If the Cubs offered $42 million and Team Cobb expects $70 million, I’d say thanks but no thanks and good luck. If some team wants to give him four years at $17.5 million AAV, bless their souls. Cobb would have earned $17.4 million this season had he accepted the Rays’ qualifying offer. All things considered, the Cubs’ offer wasn’t really that bad.
And maybe that’s what we are missing in this barren offseason. What exactly are these players worth? Obviously the disconnect between player agents and front office personnel is very telling and the market is stagnant because player values are overinflated. Someone will cave, but nobody is in a hurry to do so. My guess is the Washington Nationals will fall first. Scott Boras generally owns Mike Rizzo so let’s just wait for him to pull his very nervous trigger finger on Arrieta and Greg Holland and throw away any chance he has to re-sign Bryce Harper next season.
And what’s with all the three-year deals? Giving credit where credit is due, I think front offices have finally decided that the backsides of long-term deals just aren’t worth hamstringing their clubs’ futures. We need look no further than the contracts signed by Jacoby Ellsbury, Prince Fielder, and Albert Pujols mid-decade for proof. In fact, the Rangers would still be be paying Fielder $24 million per year through 2020 if he hadn’t agreed to a buyout. He last played in July of 2016. Caveat emptor.
Spring training starts in 37 days. Opening Day is 80 days away. I can guarantee two things will have happened well before March 28th: The Cubs will have a new member of their starting rotation and Cain will not be their leadoff hitter.
Cubs News & Notes
Nothing significant over the weekend except for a lot of non-verifiable stuff from the endless stream of Cubs bloggers, a couple of whom in my Twitter baseball feed really need to exhale a little. Defending a non-rumor to the death is a very unappealing look. You guys know who you are.
Using the potential Cobb signing as an example, even at $14 million per season I’m not sure the right-hander would be worth the acquisition cost, but I am not going to go toe-to-toe with a complete stranger to prove my point. We’re very quick to jump to conclusions about whether something is going to be good or bad. The reality is that most things really aren’t either. We’ll see.
If the Phillies really do want to move 3B Maikel Franco, this story about partying until 6am on gameday won’t help. Yeah, that’s clickbait. It was a Winter League game in the Dominican Republic. Those all-inclusive Punta Cana resorts are tough to say goodnight to. Been there, done that.
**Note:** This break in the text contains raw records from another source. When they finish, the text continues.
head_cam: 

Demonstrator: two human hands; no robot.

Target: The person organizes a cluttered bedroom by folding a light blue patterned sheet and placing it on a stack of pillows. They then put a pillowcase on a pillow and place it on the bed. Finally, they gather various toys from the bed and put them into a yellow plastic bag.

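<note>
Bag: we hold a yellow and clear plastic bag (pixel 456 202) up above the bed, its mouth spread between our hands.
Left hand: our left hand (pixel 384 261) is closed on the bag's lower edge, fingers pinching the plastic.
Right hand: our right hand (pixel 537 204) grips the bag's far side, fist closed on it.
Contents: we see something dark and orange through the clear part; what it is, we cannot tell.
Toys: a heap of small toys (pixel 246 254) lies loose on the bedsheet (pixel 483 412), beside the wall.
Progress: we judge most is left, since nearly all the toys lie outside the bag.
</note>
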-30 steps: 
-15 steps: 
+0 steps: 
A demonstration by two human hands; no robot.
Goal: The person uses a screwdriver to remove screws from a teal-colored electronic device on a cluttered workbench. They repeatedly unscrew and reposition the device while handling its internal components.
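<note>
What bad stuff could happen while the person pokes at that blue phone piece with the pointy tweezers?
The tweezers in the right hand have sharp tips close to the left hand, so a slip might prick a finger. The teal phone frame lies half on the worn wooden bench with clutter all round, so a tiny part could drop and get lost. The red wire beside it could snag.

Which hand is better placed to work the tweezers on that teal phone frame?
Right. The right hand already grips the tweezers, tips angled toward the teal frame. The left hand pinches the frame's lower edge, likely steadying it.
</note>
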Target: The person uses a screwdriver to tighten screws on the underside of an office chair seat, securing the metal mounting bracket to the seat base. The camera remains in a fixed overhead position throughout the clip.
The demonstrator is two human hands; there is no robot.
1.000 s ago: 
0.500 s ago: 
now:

The Blue Jays acquired Yanegrvis Solarte from the Padres for a couple of minor leaguers.
Fallback free-agent starting pitching options for the Yankees include John Lackey. Not clickbait. Okay, maybe just a little.
The Yankees may look to trade David Robertson to create some financial wiggle room for other moves and stay south of the competitive balance tax threshold.
The Mets’ reported interest in Pirates OF Andrew McCutchen may have been a conduit to acquire Josh Harrison without giving up prospects.
The Twins are interested in Chris Tillman.
I found this interesting: The Rockies have committed $106M to the back end of their bullpen and now project to be seven wins worse than they were last season.
Big, if true: In case you missed it, there was an epic twitter chain on Friday from the very bored social media managers of most MLB franchises.
Monday Walk Up Song
Words by Missing Persons. Got this one done in 851 words.